Reproduce word for word the lines between those holding "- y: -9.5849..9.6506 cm" and "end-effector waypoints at", inclusive, and nothing else from the data below.

--- --- ---

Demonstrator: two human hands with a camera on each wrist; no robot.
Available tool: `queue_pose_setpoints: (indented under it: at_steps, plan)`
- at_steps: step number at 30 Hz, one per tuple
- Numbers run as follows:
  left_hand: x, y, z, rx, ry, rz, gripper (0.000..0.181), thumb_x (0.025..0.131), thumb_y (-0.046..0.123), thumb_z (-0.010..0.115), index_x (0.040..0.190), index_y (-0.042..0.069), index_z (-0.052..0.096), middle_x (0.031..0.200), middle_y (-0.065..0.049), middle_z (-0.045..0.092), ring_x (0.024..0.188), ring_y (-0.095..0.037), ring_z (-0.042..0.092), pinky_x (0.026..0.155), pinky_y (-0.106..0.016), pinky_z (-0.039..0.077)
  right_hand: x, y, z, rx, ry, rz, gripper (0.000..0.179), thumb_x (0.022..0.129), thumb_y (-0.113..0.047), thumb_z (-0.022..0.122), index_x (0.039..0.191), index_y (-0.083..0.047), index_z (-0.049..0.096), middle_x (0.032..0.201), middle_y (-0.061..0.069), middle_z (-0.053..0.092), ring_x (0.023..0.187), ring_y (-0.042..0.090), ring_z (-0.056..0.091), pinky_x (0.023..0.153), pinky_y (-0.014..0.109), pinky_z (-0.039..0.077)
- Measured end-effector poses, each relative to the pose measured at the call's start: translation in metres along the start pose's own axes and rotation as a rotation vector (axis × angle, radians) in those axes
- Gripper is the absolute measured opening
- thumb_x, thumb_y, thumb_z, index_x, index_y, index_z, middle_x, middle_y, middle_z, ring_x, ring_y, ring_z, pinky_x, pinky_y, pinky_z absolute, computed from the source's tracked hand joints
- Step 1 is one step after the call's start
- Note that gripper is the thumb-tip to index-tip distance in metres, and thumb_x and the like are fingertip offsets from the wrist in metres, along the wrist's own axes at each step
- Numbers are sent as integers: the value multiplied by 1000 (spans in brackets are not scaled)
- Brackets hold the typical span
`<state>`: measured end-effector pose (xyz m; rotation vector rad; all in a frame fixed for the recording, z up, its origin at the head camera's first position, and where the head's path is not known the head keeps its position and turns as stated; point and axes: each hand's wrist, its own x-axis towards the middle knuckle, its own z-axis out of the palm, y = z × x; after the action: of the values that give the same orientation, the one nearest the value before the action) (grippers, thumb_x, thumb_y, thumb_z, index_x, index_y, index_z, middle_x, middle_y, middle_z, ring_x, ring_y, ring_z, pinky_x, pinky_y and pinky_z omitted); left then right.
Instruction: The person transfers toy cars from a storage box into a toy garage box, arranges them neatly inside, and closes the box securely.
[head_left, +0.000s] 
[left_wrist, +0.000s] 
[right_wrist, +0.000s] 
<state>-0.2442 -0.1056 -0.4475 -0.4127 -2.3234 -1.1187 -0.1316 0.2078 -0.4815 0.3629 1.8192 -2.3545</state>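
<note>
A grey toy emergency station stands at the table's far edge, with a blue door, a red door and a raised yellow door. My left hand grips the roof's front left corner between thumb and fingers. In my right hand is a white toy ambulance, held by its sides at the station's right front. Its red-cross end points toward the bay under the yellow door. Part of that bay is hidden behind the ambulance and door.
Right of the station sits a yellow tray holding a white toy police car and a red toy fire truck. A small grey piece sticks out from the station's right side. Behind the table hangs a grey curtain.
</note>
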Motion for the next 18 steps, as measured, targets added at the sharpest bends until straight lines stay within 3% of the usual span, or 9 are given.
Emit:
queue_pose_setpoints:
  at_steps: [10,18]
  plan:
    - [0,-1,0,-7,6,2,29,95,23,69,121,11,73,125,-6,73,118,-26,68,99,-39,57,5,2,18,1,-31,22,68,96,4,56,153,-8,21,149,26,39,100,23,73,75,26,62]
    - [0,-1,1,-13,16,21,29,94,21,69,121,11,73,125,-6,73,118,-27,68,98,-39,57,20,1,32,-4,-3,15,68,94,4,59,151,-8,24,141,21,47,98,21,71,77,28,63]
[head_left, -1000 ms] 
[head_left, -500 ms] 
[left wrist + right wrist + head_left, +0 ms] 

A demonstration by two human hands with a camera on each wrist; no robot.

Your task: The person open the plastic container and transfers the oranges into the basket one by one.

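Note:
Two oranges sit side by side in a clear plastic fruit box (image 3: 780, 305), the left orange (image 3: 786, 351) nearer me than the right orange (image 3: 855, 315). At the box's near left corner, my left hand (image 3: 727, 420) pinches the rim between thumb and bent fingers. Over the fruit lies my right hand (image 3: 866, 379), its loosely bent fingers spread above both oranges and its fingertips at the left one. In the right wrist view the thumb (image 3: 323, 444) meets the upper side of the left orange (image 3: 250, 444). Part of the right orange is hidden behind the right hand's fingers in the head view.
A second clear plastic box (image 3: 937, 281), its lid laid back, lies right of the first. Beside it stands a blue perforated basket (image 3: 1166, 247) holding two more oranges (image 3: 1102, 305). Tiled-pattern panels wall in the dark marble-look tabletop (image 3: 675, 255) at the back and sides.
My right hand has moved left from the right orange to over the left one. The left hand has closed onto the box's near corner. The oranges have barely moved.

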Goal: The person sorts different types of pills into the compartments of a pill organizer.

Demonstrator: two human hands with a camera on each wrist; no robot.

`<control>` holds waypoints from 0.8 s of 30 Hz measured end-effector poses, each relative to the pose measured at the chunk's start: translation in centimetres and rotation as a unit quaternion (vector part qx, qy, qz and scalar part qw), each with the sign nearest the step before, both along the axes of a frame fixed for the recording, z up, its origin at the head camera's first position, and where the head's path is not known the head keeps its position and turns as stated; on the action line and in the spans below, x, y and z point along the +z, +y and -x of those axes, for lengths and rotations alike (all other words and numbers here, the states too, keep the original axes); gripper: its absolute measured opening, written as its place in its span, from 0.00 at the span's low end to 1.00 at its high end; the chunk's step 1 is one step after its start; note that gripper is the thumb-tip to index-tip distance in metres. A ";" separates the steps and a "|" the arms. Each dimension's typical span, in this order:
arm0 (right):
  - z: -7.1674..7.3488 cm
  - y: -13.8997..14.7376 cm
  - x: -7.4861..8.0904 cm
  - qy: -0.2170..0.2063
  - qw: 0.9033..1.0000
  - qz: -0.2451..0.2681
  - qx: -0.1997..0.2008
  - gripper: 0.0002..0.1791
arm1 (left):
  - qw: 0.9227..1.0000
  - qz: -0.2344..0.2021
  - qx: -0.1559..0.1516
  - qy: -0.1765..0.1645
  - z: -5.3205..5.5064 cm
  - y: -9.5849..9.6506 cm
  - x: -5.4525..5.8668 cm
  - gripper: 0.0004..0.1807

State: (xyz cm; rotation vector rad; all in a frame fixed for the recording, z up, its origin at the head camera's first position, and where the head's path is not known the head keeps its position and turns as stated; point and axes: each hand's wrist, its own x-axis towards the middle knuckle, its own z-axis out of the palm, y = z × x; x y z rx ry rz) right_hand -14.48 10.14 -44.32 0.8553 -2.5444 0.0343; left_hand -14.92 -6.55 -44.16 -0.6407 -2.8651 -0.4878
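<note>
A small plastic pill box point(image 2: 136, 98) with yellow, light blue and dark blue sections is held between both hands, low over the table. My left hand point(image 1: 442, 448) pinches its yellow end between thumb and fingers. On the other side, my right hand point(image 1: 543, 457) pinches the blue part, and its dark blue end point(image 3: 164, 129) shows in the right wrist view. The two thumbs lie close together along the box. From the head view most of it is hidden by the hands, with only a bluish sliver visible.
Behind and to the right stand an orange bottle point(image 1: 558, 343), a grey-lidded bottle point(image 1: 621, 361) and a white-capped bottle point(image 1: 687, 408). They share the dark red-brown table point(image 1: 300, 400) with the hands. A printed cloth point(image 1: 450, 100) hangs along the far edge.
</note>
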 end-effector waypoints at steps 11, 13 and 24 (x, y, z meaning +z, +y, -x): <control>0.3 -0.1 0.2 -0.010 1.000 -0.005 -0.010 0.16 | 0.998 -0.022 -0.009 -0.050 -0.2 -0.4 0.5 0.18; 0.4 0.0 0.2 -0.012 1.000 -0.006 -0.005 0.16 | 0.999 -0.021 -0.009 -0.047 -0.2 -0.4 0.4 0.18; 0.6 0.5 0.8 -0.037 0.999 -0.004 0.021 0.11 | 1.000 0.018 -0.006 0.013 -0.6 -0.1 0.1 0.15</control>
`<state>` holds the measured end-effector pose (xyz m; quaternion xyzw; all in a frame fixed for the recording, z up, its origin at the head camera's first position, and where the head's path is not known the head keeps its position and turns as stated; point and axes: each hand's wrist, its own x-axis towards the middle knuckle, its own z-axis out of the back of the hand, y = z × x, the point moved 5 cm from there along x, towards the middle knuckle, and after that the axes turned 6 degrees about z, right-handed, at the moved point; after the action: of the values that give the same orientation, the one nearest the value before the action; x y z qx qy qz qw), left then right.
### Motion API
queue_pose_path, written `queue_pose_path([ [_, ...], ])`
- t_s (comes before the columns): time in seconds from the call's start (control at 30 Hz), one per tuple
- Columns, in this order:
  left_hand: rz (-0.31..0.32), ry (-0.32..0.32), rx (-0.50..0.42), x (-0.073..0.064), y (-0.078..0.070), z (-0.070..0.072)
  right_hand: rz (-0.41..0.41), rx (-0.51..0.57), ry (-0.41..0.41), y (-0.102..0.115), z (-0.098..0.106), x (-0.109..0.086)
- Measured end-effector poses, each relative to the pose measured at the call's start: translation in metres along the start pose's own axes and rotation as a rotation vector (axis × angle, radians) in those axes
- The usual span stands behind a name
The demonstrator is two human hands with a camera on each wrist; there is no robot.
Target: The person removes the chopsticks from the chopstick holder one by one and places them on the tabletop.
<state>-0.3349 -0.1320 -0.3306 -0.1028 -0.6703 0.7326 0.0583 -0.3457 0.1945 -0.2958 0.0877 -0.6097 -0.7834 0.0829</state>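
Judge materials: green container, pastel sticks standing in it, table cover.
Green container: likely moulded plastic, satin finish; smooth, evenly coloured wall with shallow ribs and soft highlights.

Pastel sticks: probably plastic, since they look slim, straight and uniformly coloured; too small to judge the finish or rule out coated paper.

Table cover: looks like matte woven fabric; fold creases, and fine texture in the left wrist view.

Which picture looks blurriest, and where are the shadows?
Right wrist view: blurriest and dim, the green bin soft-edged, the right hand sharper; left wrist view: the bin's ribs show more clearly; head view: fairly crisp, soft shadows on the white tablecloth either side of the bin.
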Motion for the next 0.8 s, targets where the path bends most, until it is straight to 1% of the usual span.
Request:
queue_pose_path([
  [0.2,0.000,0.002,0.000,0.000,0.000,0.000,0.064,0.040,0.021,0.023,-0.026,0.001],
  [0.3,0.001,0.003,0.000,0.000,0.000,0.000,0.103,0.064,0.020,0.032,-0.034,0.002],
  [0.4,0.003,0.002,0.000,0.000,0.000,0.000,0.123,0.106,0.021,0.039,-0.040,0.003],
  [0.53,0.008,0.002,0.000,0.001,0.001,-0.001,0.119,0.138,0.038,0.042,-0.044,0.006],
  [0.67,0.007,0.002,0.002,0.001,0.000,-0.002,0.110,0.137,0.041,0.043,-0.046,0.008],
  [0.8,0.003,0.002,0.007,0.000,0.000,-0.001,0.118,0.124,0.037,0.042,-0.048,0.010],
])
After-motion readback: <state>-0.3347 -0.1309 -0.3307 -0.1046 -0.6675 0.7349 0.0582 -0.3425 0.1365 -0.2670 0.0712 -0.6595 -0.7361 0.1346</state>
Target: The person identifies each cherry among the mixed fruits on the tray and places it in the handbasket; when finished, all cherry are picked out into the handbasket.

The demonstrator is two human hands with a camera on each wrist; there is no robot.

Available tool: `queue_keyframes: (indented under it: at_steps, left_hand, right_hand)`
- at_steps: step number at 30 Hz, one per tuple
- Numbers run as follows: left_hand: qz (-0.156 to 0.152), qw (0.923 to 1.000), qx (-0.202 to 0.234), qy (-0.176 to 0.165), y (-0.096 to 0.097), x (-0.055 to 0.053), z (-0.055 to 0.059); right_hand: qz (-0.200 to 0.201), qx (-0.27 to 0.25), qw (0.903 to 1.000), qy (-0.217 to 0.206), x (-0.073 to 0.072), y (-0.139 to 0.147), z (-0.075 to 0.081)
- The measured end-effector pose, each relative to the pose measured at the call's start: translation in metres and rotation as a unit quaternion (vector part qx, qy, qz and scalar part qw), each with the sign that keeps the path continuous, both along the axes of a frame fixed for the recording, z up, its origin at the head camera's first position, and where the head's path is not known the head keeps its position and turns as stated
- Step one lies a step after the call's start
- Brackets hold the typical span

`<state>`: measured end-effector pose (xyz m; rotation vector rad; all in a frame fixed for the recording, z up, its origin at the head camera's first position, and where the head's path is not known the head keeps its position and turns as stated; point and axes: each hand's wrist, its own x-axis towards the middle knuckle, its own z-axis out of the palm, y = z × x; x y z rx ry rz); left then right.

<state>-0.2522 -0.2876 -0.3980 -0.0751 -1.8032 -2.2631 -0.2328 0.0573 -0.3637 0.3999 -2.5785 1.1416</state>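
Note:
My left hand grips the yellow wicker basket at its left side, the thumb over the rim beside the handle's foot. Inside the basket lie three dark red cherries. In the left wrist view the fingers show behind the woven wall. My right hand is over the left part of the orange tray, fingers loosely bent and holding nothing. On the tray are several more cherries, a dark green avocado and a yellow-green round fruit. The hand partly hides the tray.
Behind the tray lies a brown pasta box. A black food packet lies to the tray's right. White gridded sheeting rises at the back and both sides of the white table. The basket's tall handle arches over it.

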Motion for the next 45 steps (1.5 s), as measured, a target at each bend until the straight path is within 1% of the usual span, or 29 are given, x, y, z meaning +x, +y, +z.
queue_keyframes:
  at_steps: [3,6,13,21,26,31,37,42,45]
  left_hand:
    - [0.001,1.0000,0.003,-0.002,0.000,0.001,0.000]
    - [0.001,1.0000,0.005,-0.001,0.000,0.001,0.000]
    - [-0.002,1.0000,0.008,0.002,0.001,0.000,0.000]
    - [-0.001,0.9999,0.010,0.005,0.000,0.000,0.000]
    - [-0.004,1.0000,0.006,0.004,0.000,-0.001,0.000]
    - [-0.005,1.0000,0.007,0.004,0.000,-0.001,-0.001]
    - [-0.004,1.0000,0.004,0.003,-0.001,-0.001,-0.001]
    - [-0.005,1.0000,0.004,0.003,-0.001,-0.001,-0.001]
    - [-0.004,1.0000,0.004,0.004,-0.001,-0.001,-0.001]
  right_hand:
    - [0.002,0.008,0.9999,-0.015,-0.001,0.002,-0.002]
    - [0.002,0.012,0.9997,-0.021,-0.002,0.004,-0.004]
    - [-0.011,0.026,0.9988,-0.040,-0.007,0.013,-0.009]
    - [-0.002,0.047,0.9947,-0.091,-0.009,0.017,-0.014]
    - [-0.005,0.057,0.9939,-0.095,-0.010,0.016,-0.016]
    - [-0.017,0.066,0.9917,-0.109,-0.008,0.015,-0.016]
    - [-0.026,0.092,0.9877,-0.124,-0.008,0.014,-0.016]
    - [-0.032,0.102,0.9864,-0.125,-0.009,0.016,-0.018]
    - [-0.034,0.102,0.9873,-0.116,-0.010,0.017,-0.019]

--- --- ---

● **Response below**
  - y: -9.5849..9.6506 cm
  - x: -5.4525..5.8668 cm
  - gripper: 0.0004..0.1807

State: (xyz cm; rotation vector rad; all in a frame fixed for the recording, z up, its origin at the head camera's first position, and where the head's path is not known the head keeps its position and turns as stated; point and axes: each hand's wrist, its own x-axis towards the middle knuckle, its own z-axis out of the palm, y = z × x; x y z rx ry rz) right_hand -14.48 10.14 -44.32 0.8553 -2.5444 0.0343; left_hand -14.92 -6.55 -44.16 -0.6407 -2.8651 -0.4878
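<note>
A small plastic pill box point(image 2: 136, 98) with yellow, light blue and dark blue sections is held between both hands, low over the table. My left hand point(image 1: 442, 448) pinches its yellow end between thumb and fingers. On the other side, my right hand point(image 1: 543, 457) pinches the blue part, and its dark blue end point(image 3: 164, 129) shows in the right wrist view. The two thumbs lie close together along the box. From the head view most of it is hidden by the hands, with only a bluish sliver visible.
Behind and to the right stand an orange bottle point(image 1: 558, 343), a grey-lidded bottle point(image 1: 621, 361) and a white-capped bottle point(image 1: 687, 408). They share the dark red-brown table point(image 1: 300, 400) with the hands. A printed cloth point(image 1: 450, 100) hangs along the far edge.
</note>
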 end-effector waypoints at steps 11, 13 and 24 (x, y, z meaning +z, +y, -x): <control>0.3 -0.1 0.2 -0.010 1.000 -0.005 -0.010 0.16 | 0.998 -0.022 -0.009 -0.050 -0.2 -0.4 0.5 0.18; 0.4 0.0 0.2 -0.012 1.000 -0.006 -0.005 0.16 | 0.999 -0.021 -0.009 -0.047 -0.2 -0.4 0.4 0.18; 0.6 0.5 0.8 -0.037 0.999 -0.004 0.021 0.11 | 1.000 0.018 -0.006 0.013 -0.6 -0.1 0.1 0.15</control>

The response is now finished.